O medo de me tornar numa pessoa desinteressante
O "Up in the Air" (não é o da Disney, mas sim o do George Clooney e da Anna Kendrick) estreou quando eu tinha 14 anos e marcou-me muito. Lembro-me de o ter ido ver ao cinema, de vir para casa e chorar - e depois de escrever um post estilo este, naqueles que foram os meus primeiros tempos de escrita. Tinha só 14 anos, mas revi-me totalmente no que ali via - e na altura disse-o, sem vergonhas: "acho que isto vou ser eu no futuro". Não me referia ao trabalho horrível que a personagem principal tinha - que era, no fundo, despedir pessoas (era contratado por empresas para fazer despedimentos coletivos em todo o mundo e por isso passava a vida a viajar, nunca estava em casa, não tinha amigos, mulher ou filhos - apenas uma família que ignorava); falava - já nessa altura! - de de viver para o trabalho, ser "casado" com ele (embora, ao contrário do filme, a minha família vá estar sempre em primeiro lugar).
Ou seja, o facto de eu achar que nunca me vou casar ou ter filhos não é de todo uma ideia nova para mim - simplesmente sinto que esteve sempre comigo. Não quer dizer que não mude, não quer dizer que seja uma opinião para a vida ou muito menos uma decisão: é apenas um feeling, algo que tenho há muitos anos e que acho que não me reduz enquanto pessoa ou mulher - simplesmente sou como sou e posso ter outros milhões de gostos e afazeres para além da vida de casada e de mãe. Mas, em contraposiçãom tenho o trabalho, algo recente para mim mas que sempre soube que ia ser a minha praia, o meu porto seguro (independentemente de até poder não ser seguro, de eu ter dúvidas ou de existirem dias maus - é simplesmente terreno onde eu sempre soube que me ia conseguir levar avante, porque é o que sei fazer bem) - e que, para o bem e para o mal, ocupa uma grande fatia da minha vida.

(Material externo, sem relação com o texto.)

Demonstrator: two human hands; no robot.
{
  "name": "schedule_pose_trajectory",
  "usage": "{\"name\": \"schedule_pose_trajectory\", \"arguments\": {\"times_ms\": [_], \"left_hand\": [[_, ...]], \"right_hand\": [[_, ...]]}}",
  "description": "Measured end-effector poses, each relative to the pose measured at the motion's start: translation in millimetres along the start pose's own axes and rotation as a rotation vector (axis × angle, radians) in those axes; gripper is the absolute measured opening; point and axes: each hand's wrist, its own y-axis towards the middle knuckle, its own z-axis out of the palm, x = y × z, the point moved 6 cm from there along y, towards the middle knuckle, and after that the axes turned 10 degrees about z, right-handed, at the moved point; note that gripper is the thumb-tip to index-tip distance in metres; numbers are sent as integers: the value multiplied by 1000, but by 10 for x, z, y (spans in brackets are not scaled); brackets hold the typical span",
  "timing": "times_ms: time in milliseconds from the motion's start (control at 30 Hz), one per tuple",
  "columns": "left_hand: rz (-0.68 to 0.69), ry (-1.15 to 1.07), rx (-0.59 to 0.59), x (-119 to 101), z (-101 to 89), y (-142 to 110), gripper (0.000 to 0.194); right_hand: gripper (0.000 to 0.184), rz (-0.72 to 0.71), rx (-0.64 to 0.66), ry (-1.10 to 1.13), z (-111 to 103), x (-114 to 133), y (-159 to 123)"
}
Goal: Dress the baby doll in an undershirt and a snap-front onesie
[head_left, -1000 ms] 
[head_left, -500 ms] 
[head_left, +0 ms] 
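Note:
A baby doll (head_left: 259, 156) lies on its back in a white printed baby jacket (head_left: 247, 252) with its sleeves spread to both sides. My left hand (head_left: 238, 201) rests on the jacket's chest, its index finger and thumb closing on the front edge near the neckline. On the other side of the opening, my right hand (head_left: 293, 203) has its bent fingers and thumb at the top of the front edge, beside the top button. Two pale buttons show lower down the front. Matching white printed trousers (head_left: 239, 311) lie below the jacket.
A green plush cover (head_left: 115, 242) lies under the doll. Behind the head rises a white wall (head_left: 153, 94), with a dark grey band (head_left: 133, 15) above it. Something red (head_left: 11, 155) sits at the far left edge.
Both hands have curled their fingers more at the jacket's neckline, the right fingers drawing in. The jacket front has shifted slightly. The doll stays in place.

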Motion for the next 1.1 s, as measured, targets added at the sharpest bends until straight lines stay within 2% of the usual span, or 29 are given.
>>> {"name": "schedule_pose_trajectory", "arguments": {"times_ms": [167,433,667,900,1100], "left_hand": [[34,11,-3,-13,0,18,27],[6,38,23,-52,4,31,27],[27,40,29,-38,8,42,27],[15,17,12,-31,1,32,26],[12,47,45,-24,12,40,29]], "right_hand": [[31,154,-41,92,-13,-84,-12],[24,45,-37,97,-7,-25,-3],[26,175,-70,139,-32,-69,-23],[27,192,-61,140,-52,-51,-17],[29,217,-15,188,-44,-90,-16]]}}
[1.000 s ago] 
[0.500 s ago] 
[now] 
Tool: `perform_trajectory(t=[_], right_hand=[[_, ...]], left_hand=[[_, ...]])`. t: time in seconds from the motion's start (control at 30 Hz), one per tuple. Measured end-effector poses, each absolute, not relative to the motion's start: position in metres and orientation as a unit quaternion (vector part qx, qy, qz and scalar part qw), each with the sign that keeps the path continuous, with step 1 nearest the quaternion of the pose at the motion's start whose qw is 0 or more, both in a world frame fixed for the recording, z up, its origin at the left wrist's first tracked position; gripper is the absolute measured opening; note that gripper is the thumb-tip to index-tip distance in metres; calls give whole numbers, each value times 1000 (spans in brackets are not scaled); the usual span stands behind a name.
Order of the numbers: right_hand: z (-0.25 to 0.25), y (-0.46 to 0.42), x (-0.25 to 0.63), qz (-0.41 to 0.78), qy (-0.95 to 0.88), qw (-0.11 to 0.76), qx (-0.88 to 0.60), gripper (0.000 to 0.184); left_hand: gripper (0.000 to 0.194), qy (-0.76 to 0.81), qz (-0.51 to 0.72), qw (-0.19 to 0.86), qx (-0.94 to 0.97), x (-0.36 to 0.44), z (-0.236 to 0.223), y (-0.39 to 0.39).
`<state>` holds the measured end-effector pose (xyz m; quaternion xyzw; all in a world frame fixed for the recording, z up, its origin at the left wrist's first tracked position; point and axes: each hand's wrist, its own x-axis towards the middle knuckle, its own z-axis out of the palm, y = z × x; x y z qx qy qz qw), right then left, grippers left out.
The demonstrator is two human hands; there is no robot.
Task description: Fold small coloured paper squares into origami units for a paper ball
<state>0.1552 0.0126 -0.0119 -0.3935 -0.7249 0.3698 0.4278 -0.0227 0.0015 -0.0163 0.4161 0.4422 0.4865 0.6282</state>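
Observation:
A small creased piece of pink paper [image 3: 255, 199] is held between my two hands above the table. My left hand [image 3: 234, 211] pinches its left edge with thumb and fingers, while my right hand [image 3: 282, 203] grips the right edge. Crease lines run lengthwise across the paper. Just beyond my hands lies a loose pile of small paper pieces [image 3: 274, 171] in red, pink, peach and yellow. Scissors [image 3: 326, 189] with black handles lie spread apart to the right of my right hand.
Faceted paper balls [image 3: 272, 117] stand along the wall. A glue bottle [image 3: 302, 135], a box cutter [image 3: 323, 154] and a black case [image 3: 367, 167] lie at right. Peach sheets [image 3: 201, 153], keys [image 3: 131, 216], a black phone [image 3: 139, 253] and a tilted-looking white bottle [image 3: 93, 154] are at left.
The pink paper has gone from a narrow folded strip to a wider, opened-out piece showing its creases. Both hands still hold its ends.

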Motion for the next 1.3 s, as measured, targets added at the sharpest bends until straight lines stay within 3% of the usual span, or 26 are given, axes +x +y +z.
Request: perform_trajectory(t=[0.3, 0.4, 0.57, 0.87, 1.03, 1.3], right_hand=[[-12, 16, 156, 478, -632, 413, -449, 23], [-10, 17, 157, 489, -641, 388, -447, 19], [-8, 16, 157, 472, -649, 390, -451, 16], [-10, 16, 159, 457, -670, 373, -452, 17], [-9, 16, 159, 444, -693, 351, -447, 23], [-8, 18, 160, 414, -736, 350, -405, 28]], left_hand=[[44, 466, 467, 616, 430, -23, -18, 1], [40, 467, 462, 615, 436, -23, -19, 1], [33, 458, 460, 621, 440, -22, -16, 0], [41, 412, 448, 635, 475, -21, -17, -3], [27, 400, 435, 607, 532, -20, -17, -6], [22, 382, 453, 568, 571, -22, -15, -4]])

Mas ultimamente, nos poucos encontros que tenho com pessoas amigas ou família, dou por mim a falar de trabalho. Das minhas viagens de trabalho, dos meus colegas de trabalho, das minhas tarefas no trabalho, nas minhas complicações no trabalho, nas peripécias do trabalho. E tenho medo de me estar a tornar só nisto, quando - apesar de todos os defeitos que sei que tenho -sempre me achei uma pessoa interessante, que tem uma resposta minimamente correta e coerente para tudo, que não sabe muito de nada mas que com aquilo que vai ouvindo, lendo e falando consegue ter uma opinião sobre algo e manter uma conversa interessante. E agora: trabalho. A muleta de sempre: o meu porto seguro quando todos os outros portos parecem despovoados e inseguros, mas que é provavelmente uma seca para quem está à minha volta. E quando rebobino mentalmente as conversas que tive, e se a minha percepção for a correta, quase tenho vergonha de mim própria por aquilo que hoje em dia faço.
Tenho medo de só me tornar nisto, quando acho que sou muito mais que isto. Tenho medo de ser aquela pessoa chata num grupo de amigos que (já) mal conhece que só fala do escritório, do patrão e dos dramas da vida laborar. Tenho medo de estar a crescer e de, ao mesmo tempo, estar a ficar mais pequenina.